Nel contempo è spesso comune osservare due situazioni estreme nell’uso di questi farmaci: pazienti con rischio elevato che non raggiungono i valori target, raccomandati dalle linee guida, e pazienti che li assumono nonostante non ne abbiano una precisa indicazione.

A ostacolare la corretta diffusione di questo trattamento, superate ormai le limitazioni economiche, sono prevalentemente gli effetti collaterali, per la maggior parte a carico del sistema muscolare, anche se in realtà sembra che in molti casi possano essere sopravvalutati (leggi articolo in altra parte del giornale). Pochi altri farmaci sono così ben conosciuti dai pazienti per i loro effetti collaterali. Anche in chi non li ha mai assunti.

Questi effetti avversi portano generalmente alla sospensione del trattamento o alla sua sostituzione con altri farmaci o sostanze che riducono i valori di colesterolo attraverso differenti meccanismi di azione, ma che mai hanno dimostrato, in somministrazione isolata, di avere le stesse proprietà favorevoli delle statine.

La domanda che a questo punto si pone è: meglio continuare il trattamento, anche in presenza di effetti avversi, oppure abbandonare definitivamente la terapia?

La risposta arriva da un recente studio pubblicato su Annals of Internal Medicine, che ha valutato l’associazione tra la continuazione del trattamento con statine, dopo un presunto evento avverso, e i successivi eventi cardiovascolari, quali infarto miocardico e ictus, e la mortalità per qualsiasi causa.

Sono stati inclusi nell’analisi 28.266 pazienti con effetti avversi alle statine, in prevalenza mialgie, miopatie, disturbi del tessuto muscoloscheletrico e del tessuto connettivo. Di questi il 71% ha continuato il trattamento nonostante gli effetti avversi, mentre il 29% ha sospeso il farmaco.

Tra quelli che hanno proseguito il trattamento, il 44% ha continuato lo stesso farmaco, mentre il 27% lo ha sostituito con un’altra molecola.
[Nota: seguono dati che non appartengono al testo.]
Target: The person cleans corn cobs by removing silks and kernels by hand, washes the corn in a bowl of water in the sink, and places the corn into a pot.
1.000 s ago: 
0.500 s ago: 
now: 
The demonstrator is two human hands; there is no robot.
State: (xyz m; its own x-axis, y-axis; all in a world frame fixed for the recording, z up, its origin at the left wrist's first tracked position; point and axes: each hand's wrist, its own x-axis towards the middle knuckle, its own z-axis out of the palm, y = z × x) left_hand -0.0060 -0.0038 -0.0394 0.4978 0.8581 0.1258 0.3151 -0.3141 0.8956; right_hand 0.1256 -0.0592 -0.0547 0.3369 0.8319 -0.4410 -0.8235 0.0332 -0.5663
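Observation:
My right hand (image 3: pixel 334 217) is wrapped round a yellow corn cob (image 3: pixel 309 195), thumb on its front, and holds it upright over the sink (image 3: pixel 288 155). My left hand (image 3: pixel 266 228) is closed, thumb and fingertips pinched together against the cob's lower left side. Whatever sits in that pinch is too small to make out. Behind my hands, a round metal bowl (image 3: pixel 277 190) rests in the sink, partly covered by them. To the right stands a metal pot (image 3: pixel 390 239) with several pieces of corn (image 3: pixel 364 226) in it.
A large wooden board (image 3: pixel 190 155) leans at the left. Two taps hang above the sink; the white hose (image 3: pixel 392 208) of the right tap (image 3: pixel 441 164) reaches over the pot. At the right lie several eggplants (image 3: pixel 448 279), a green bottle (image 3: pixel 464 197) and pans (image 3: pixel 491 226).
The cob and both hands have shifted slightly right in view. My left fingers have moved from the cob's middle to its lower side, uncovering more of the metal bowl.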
Nel corso di un follow-up medio di 4.4 anni l’end point composito (infarto, ictus, decesso) è stato raggiunto dal 13% dei pazienti: il 14% non assumeva più il farmaco, il 12% proseguiva il trattamento.

In particolare, confrontando le percentuali dei singoli eventi clinici, per i pazienti inclusi nel gruppo che ha continuato il trattamento e nel gruppo che lo ha interrotto, abbiamo rispettivamente: 5,4% versus 6,6% per la morte; 7,6% versus 8,5% per gli eventi cardiovascolari.
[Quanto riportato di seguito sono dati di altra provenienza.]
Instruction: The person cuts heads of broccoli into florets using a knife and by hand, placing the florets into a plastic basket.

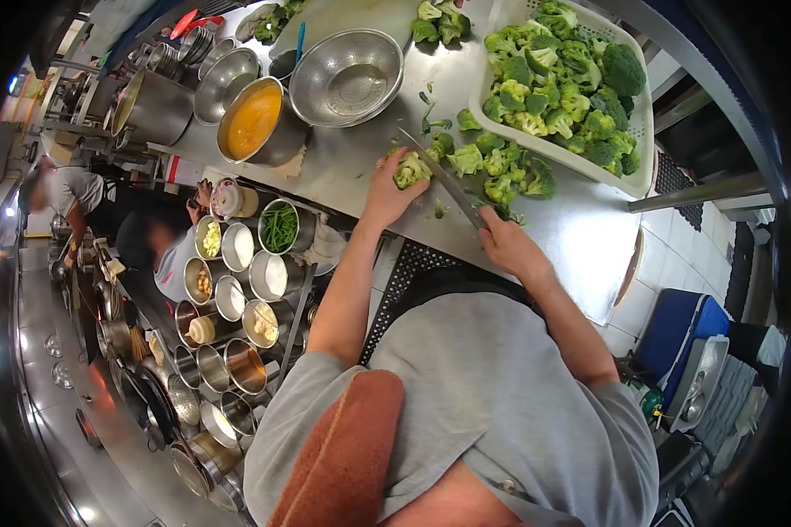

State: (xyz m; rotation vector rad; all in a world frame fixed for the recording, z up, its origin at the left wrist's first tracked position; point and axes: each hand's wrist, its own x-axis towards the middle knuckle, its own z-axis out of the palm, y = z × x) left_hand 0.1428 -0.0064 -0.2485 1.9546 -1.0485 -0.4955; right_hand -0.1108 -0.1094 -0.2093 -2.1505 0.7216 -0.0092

Questo studio sembra quindi indicare come sia preferibile proseguire un trattamento con statine, nonostante l’occorrenza di reazioni avverse, per ridurre l’incidenza di eventi cardiovascolari e migliorare la sopravvivenza.

Restano peraltro molti punti che questa sperimentazione non chiarisce pienamente. Innanzitutto gli eventi avversi erano solo presunti e non sono descritti gli esami bioumorali correlati all’evento avverso. Così, pur in presenza di chiare indicazioni a favore della continuazione del trattamento, la decisione finale potrà essere indirizzata solo in base ad una valutazione individualizzata, sullo specifico paziente, con tutte le considerazioni del caso e discutendo con il paziente stesso benefici e rischi legati alla prosecuzione del trattamento.

 

Franco Folino

 

 

Huabing Zhang, et al. Continued Statin Prescriptions After Adverse Reactions and Patient Outcomes. A Cohort Study. Ann Intern Med, pubblicato online 25 luglio 2017.